■ Instructions for the task: Keep each line of the material that includes "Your", and leave out the rest.

■ Supplied data:
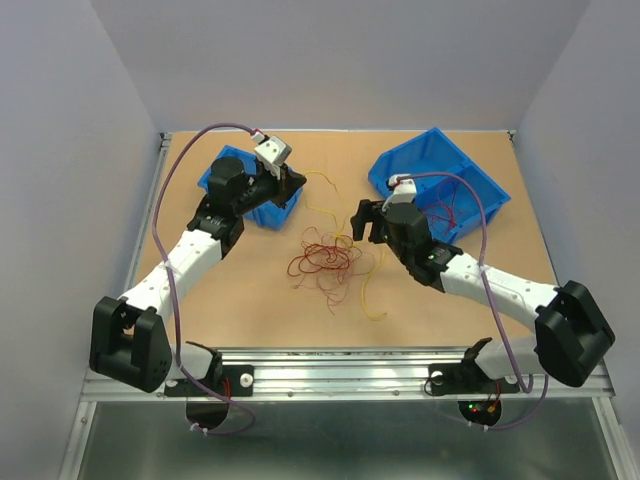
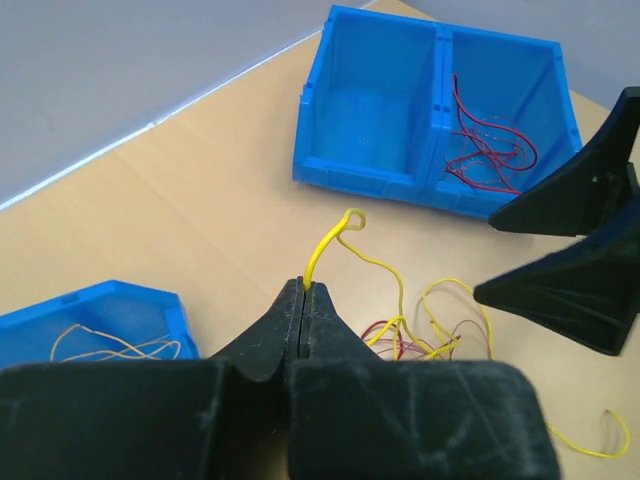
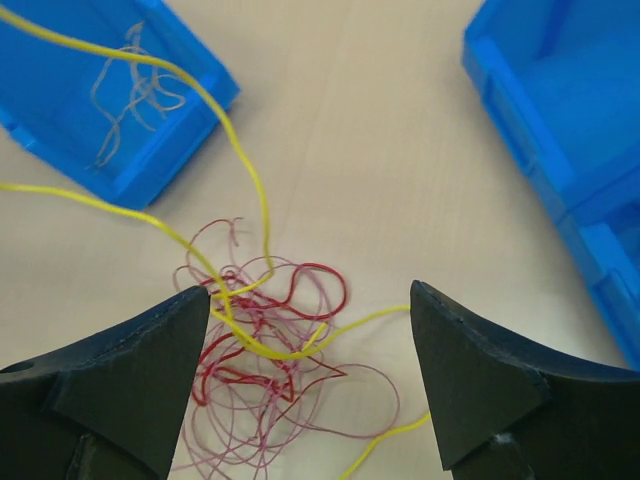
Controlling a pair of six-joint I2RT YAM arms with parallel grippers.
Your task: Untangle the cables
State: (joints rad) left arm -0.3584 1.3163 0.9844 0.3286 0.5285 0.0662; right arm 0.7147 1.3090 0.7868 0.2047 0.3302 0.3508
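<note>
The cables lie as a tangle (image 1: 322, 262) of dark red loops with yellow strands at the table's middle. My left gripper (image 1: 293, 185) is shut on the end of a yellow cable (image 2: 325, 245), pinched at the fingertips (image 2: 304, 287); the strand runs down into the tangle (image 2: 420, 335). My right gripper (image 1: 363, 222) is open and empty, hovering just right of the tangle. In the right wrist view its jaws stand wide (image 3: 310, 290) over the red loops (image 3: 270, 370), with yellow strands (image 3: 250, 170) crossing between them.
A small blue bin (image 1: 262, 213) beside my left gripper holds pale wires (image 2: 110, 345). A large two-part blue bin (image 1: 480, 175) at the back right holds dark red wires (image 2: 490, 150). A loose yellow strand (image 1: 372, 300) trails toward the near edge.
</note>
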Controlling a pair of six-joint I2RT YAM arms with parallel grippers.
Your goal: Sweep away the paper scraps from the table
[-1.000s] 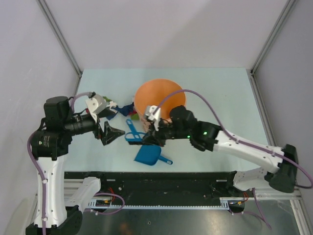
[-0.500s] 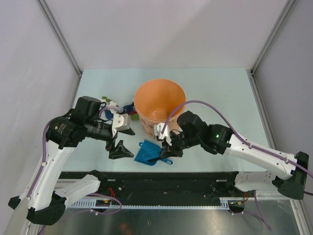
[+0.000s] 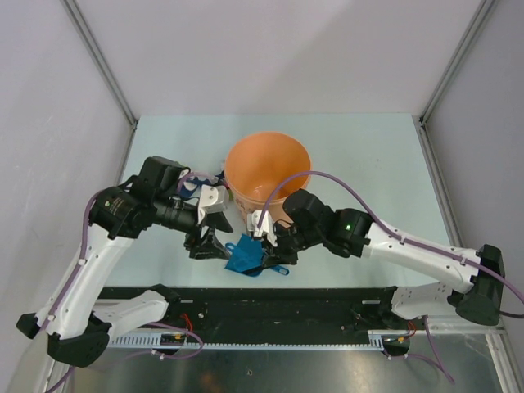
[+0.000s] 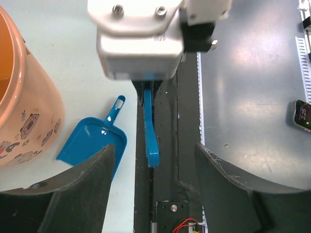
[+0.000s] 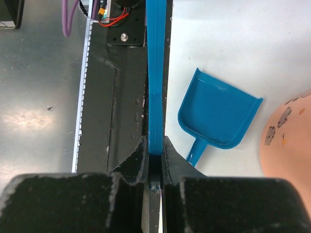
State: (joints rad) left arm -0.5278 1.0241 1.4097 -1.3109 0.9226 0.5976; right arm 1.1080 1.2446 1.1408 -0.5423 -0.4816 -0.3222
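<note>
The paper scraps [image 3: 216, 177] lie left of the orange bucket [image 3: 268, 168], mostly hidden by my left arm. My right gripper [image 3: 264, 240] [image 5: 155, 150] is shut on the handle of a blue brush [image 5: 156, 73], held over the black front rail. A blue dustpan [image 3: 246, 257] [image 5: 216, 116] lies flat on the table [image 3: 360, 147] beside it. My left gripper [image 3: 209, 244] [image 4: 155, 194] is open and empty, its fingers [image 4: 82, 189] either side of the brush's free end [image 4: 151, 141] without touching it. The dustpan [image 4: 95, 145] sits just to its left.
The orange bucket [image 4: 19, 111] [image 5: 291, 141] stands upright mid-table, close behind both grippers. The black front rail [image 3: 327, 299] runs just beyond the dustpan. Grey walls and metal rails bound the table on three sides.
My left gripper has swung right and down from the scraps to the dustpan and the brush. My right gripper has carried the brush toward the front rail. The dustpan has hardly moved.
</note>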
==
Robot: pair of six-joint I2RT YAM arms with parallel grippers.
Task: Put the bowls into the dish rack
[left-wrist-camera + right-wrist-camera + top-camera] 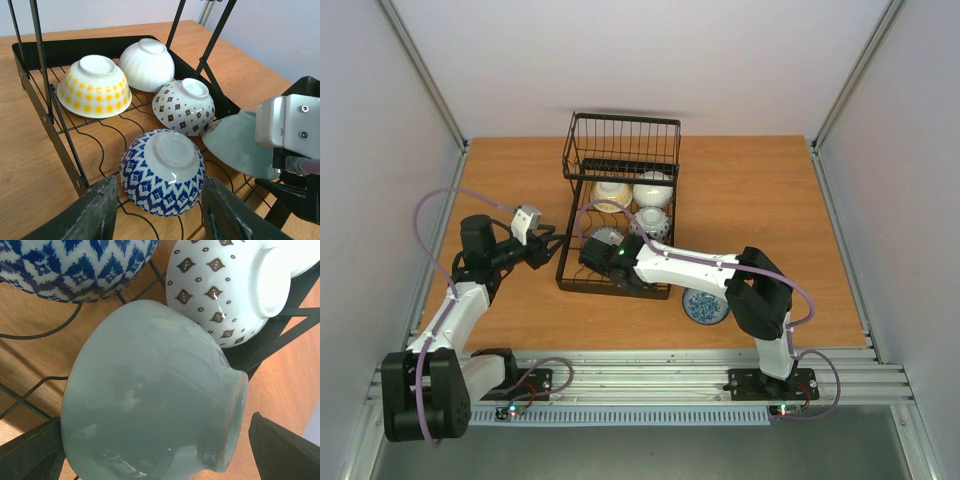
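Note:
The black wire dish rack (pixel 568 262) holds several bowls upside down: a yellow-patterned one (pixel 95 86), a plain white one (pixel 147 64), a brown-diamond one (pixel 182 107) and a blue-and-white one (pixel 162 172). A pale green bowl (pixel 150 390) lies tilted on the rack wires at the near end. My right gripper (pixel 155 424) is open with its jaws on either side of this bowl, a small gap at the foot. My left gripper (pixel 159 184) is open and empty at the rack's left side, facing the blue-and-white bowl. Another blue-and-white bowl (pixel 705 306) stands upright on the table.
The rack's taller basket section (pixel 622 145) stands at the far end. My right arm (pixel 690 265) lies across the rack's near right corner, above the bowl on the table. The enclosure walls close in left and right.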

■ Written response:
Your task: Untangle the cables
Your goal: Sweep away the paper scraps from the table

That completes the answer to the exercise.